Thus far, the use of ERPs remains scant [7, 8], and there is still little research on auditory P300 and TBS. Therefore, in order to study TBS effects upon neurocognitive performance using a ERP evaluation tool, we delineated a study combining auditory P300 and TBS applied to young healthy volunteers. Our objectives were: a) to study the effects of a single TBS (iTBS or cTBS) session upon auditory P300 performance, b) to analyse whether the stimulated side originates any lateralization on parietal P300 responses and c) to evaluate whether TBS protocol has any influence upon the volunteers’ reaction time during P300 testing.
Materials and methods
Subjects and study design
This was a double-blind sham-controlled study, involving healthy volunteers that were recruited after general advertisement with medical students enrolled at the Faculty of Health Sciences, University of Beira Interior, Covilhã, Portugal. Students were selected if they were between 18 and 30 years-old, and after answering a confidential screening questionnaire. Exclusion criteria included being left-handed or ambidexter; previous brain injury and/or severe head trauma; epilepsy or history of convulsions; presence of major medical illness (including neuropsychiatric diseases), intake of any medication during testing, pregnancy, implanted devices or foreign metal articles, sleep deprivation, alcoholism and history of drug intake [4]. All volunteers were instructed to avoid sleep deprivation, alcoholic beverages or other toxic/stimulant substances 24 hours prior to the application of the technique.

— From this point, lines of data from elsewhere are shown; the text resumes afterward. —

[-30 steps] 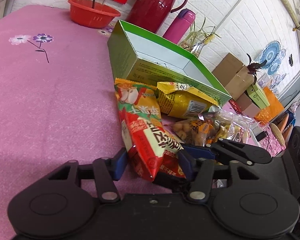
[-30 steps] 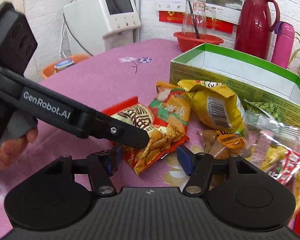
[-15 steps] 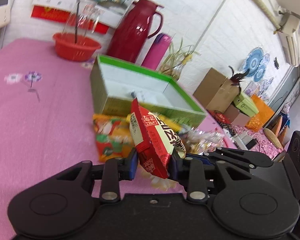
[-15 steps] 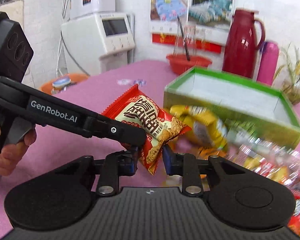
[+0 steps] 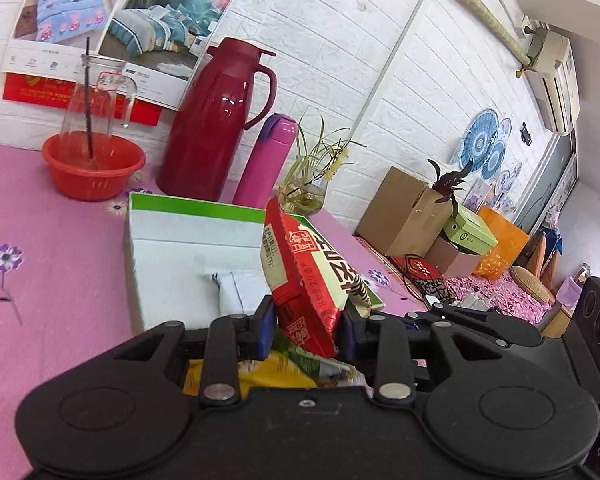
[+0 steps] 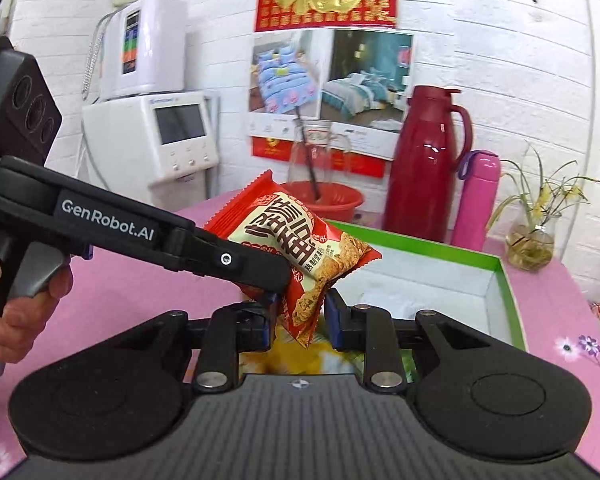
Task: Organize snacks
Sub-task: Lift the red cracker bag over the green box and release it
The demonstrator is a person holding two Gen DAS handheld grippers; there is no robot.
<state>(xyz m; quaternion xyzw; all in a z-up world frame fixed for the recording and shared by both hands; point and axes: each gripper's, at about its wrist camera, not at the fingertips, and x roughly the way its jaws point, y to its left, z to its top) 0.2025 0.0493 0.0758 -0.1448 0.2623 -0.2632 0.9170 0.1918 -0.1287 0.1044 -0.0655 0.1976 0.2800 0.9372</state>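
Table: pink cloth [image 5: 52, 280], flower print.
Wall: white brick; red jug [image 5: 216, 120] in front.
Snack packet [image 6: 300, 248]: lifted over the green box [image 6: 496, 292].
Left hand-held gripper [image 5: 306, 326]: pinching the packet.
Right hand-held gripper [image 6: 300, 316]: pinching its bottom corner.

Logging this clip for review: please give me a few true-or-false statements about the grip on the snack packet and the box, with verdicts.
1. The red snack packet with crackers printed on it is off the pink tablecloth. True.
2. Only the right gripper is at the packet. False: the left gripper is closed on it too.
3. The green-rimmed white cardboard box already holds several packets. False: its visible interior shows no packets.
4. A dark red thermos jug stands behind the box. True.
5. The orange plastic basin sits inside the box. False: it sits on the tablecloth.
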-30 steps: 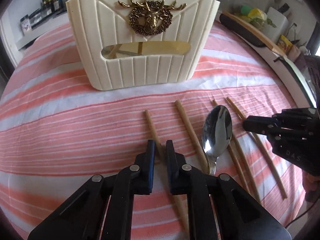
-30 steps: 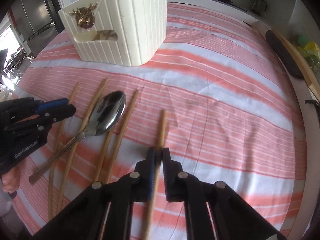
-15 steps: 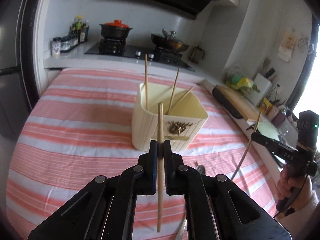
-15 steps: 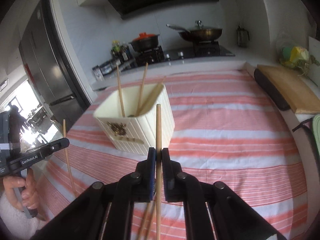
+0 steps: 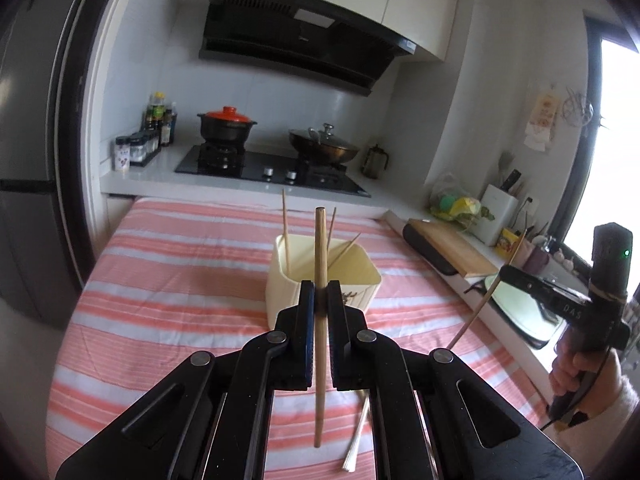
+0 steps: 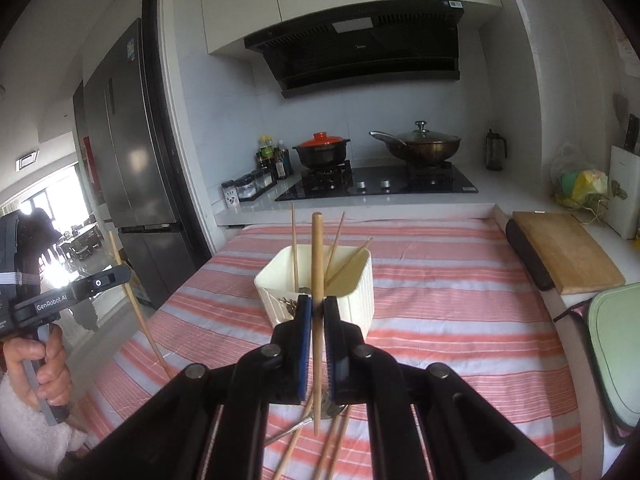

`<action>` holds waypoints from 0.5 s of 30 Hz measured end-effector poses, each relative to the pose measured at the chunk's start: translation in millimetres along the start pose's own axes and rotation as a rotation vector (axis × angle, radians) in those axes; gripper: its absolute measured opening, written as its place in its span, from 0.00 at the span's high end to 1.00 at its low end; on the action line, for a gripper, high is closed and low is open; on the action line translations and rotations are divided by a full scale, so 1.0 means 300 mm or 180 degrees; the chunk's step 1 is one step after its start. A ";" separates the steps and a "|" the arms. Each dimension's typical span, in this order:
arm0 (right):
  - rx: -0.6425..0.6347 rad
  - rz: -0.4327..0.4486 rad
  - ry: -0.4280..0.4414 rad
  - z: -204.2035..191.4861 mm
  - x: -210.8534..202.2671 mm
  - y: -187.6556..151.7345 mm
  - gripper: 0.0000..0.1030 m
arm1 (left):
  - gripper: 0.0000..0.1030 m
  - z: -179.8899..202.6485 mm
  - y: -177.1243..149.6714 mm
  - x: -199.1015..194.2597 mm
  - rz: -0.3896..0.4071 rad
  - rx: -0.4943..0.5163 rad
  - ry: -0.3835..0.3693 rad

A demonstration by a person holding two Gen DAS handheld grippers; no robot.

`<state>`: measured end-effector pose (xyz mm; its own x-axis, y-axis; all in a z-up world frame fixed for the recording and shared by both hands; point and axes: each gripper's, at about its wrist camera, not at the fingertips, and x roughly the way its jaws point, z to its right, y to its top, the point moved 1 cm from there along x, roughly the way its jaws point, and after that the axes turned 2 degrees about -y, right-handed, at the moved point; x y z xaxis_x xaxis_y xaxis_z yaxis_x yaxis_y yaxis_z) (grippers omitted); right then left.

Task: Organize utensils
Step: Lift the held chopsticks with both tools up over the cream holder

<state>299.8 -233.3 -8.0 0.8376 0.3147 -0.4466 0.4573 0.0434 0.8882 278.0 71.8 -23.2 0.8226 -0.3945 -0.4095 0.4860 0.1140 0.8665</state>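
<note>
The left tongs (image 5: 320,296) are clenched on a wooden chopstick (image 5: 319,280), the two fingers pressed against its sides with only the stick's width between them. The chopstick stands nearly upright in the grip, its top end above the fingertips and its lower end hanging free above the striped cloth (image 5: 160,280) that covers the surface. Straight ahead of the left tongs, on the cloth, sits the cream holder (image 5: 280,284), with several thin sticks (image 5: 285,224) leaning out of it.

The right tongs (image 6: 317,308) are likewise closed tight on a second chopstick (image 6: 317,280), held upright with both ends clear of the fingers. In the right wrist view the cream holder stands just beyond the fingertips, and the gripped stick lines up in front of it; whether it is over the opening cannot be told. Below the right tongs, more chopsticks (image 6: 334,444) and a metal utensil handle (image 6: 288,432) lie loose on the cloth.

Each view catches the other device at its edge: the right tongs appear at the right of the left wrist view with their chopstick slanting down toward the cloth, and the left tongs appear at the left of the right wrist view, stick slanted too. A cutting board (image 6: 560,252) lies on the counter to the right.
</note>
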 end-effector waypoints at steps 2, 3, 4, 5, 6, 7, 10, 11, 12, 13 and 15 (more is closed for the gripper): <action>-0.0022 0.0027 -0.0001 -0.010 -0.013 0.017 0.94 | 0.96 -0.016 -0.014 -0.010 -0.0012 0.0004 0.0021; -0.0023 0.0032 0.0007 -0.013 -0.016 0.022 0.94 | 0.96 -0.026 -0.026 -0.009 -0.0037 0.0002 0.0038; -0.0028 0.0036 0.0011 -0.019 -0.024 0.022 0.94 | 0.96 -0.040 -0.039 -0.002 -0.0073 -0.0004 0.0068; -0.0035 0.0037 0.0002 -0.020 -0.025 0.023 0.94 | 0.96 -0.049 -0.047 0.001 -0.0104 -0.0011 0.0085; -0.0037 0.0034 -0.0011 -0.019 -0.020 0.025 0.94 | 0.96 -0.066 -0.052 0.006 -0.0150 -0.0029 0.0102; -0.0033 0.0029 -0.0018 -0.015 -0.013 0.026 0.94 | 0.96 -0.077 -0.052 0.005 -0.0174 -0.0044 0.0112; -0.0028 0.0033 -0.0037 -0.004 0.014 0.063 0.94 | 0.96 -0.116 0.006 -0.020 -0.0126 -0.0106 0.0093; -0.0026 0.0059 -0.0043 0.000 0.019 0.085 0.94 | 0.96 -0.128 0.045 -0.031 -0.0072 -0.0124 0.0072; -0.0033 0.0088 -0.0046 0.003 0.023 0.108 0.94 | 0.96 -0.132 0.078 -0.038 -0.0027 -0.0130 0.0059; -0.0044 0.0127 -0.0044 0.005 0.027 0.135 0.94 | 0.96 -0.136 0.125 -0.042 0.0034 -0.0131 0.0040; -0.0064 0.0246 -0.0050 0.007 0.038 0.209 0.94 | 0.96 -0.135 0.214 -0.040 0.0153 -0.0114 0.0021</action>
<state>338.7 -228.8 42.5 0.8748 0.3030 -0.3781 0.3851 0.0386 0.9220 311.4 120.9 25.8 0.8472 -0.3818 -0.3695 0.4560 0.1654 0.8745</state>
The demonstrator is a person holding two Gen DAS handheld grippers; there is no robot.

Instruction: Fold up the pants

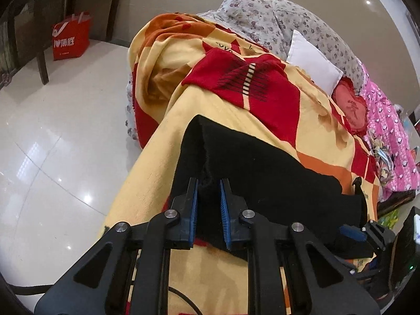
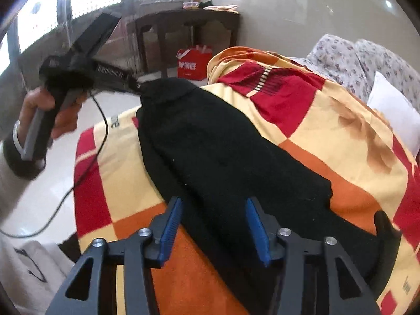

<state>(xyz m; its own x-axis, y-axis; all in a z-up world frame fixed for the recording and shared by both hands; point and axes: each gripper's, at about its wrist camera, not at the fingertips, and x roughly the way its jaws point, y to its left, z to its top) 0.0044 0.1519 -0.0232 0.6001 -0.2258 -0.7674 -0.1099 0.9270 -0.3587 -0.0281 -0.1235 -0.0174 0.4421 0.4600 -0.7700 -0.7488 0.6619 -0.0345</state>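
Right up close, the left claw is pinched tight on a raised ridge of the black pants, blue pads biting into the cloth, and in the right wrist view that same claw is at the far tip of the garment, a person's hand on its handle. The right claw stands spread over the near end, fabric lying between its pads but not squeezed. The pants stretch long and dark across the chequered yellow, red and orange blanket on the bed. They look soft, limp and fuzzy, light enough to sag wherever unsupported, so I'd take the edges or corners with both claws rather than the middle. Beyond lie a white pillow, floral bedding, and a red bag on the glossy floor
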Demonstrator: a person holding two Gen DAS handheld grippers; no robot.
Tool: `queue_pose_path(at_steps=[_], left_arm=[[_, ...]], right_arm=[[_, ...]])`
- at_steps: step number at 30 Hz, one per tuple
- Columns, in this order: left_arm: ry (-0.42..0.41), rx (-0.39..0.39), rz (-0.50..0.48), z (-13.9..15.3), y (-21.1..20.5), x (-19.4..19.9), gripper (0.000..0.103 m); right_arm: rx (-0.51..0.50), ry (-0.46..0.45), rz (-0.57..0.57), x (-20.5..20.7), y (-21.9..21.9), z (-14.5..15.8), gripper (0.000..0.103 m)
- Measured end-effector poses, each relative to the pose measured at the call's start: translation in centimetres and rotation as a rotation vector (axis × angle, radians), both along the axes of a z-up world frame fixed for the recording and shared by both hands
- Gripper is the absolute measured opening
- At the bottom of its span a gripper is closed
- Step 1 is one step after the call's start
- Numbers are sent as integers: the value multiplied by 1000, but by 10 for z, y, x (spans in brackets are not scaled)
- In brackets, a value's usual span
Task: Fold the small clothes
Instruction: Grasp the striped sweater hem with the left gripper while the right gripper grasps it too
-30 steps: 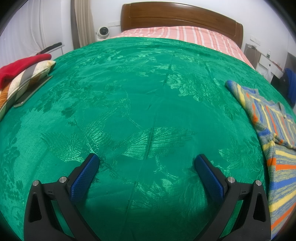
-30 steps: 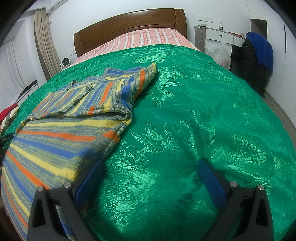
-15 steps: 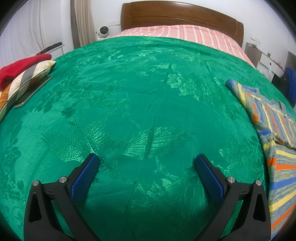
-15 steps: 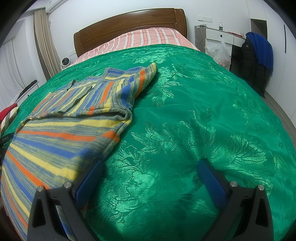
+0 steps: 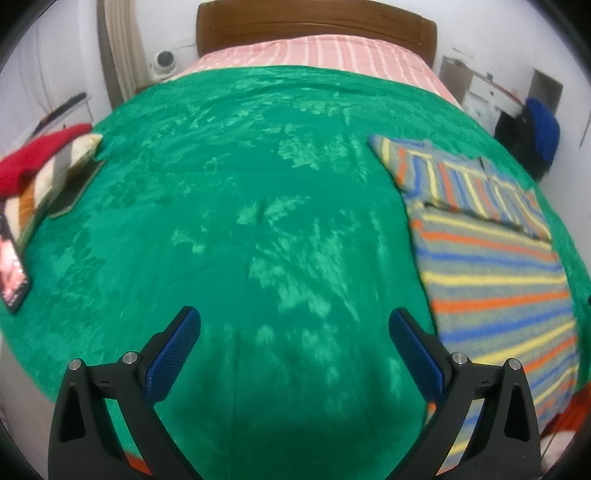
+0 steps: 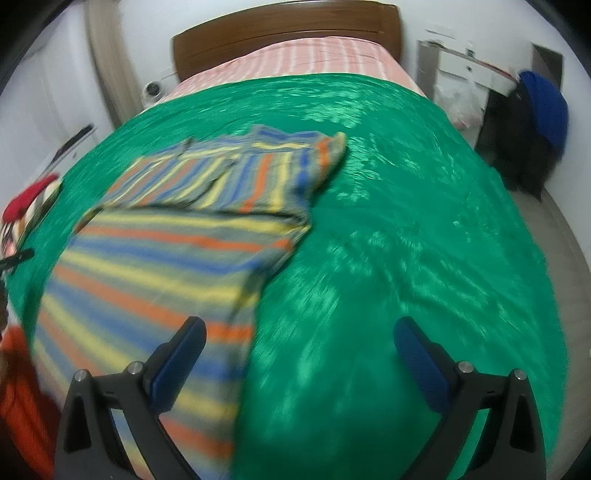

Volunteers were then randomly assigned to five different groups: two groups with active stimulation to the left dorsolateral pre-frontal cortex (DLPFC)—Group A (iTBS) and Group B (cTBS), two other groups with active stimulation over the right DLPFC (Group D (iTBS) and Group E (cTBS) and finally, a placebo group—Group C (Sham).
After complete explanation of the procedures, all subjects signed a written informed consent. The study was approved by the Faculty of Health Sciences UBI Ethics Committee (no. CE-FCS-2011-001), in conformity with the Declaration of Helsinki.
Theta burst stimulation (TBS)
TBS was performed under medical supervision at FCS-UBI facilities, using a 70 mm figure-8 coil with a MagVenture MagPro® G3 X100 5.0.1 and recording EMG activity in a Dantec™Keypoint®—Keypoint.net v.2.03. Stimulation comprised a biphasic pulse waveform and antero-posterior (A-P) current direction in single pulse, iTBS and cTBS [4].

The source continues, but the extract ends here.